We analyzed the data using thematic analysis and a deductive coding scheme (Miles, Huberman, and Saldaña 2018) to identify cross-cutting themes aligned with known types of evaluation use. Specifically, two researchers on our team created an initial codebook based on Table 1, and piloted it using a portion of the dataset to more fully describe each code and to provide examples. After a review by the rest of the team, we made refinements and produced the final version (see Supplemental File 1: Evaluation Use Codebook). Given our small sample size, they used consensus coding to analyze the data (Miles et al. 2018), with the two researchers coding each document independently with the NVivo 12 software, and discussing any disagreements until consensus was reached. We also reviewed meeting notes and any artifacts (reports and graphics) provided by the project leaders to help us understand findings associated with their evaluation use. We included any instances in which project leaders described concrete intentions to directly use the evaluation findings or process in the near future. We did not code any project leaders’ comments related to changes already underway before this study began.

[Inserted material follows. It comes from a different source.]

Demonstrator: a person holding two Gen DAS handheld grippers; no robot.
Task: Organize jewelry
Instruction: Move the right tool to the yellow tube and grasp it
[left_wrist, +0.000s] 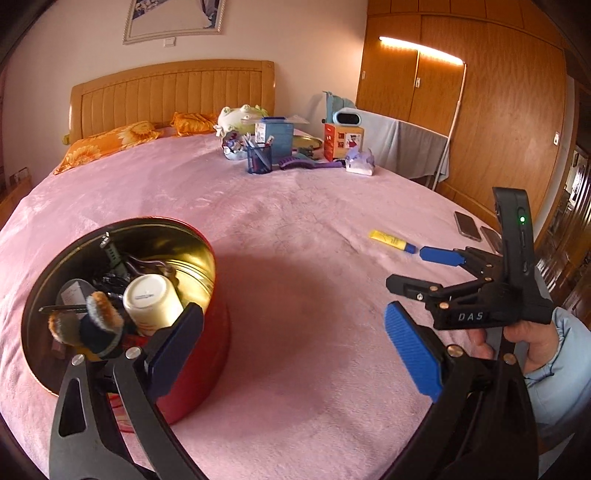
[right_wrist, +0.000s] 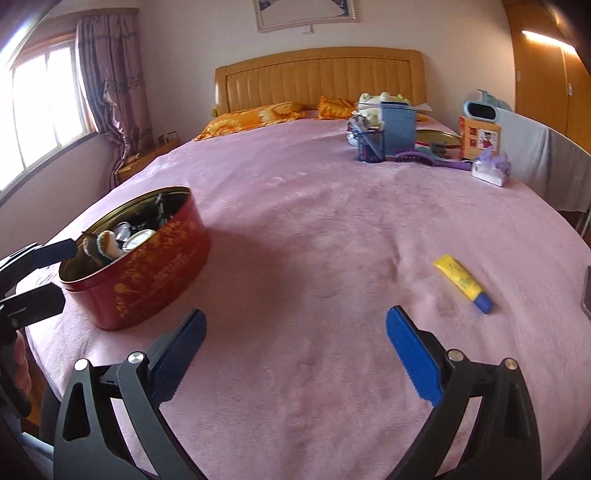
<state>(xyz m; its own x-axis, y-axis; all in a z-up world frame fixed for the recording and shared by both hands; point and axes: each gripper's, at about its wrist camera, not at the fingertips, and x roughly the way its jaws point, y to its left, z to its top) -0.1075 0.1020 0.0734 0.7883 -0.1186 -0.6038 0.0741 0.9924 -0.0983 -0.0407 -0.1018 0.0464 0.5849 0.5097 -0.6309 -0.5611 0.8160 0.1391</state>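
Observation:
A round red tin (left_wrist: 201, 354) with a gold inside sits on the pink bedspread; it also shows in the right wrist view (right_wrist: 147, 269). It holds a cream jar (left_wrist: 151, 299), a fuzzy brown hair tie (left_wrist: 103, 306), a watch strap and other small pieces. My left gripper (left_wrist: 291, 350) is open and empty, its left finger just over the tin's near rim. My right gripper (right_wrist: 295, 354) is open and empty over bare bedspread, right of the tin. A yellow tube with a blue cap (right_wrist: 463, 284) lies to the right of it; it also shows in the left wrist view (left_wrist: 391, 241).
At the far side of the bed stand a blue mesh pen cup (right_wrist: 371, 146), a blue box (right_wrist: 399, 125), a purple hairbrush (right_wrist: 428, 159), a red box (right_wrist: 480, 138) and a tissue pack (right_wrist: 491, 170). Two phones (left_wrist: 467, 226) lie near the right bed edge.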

In this section, we describe how the project leaders used findings from their embedded assessment, and we have organized these descriptions by the four evaluation use types. We also share their reflections on the importance of collaboration in the evaluation process.
All four types of evaluation use were readily apparent among the 15 projects. Specifically, 13 project leaders cited conceptual use, 11 cited programmatic use, 13 cited dissemination use, and 15 cited process use. Every project leader used evaluation in at least three ways, and seven used it in all four. Below we describe the different ways they used evaluation in their citizen science projects.
As noted, conceptual use occurs when evaluation impacts understanding and perspectives about volunteers and citizen science programming. The leaders in this study described many examples of such knowledge gains. Common across most projects was confirmation from the findings that volunteers collect robust data, but context matters when it comes to skill proficiency. For example, one project leader found that group size had an impact on volunteer-submitted data. That is, they discovered that the number of volunteers in a data-collection group was positively correlated with individual volunteers’ detection rate of marine species. Another project leader found individual volunteer attributes impacted skill proficiency. In this case, the volunteers who claimed high expertise in insect identification scored higher than others on the embedded assessment.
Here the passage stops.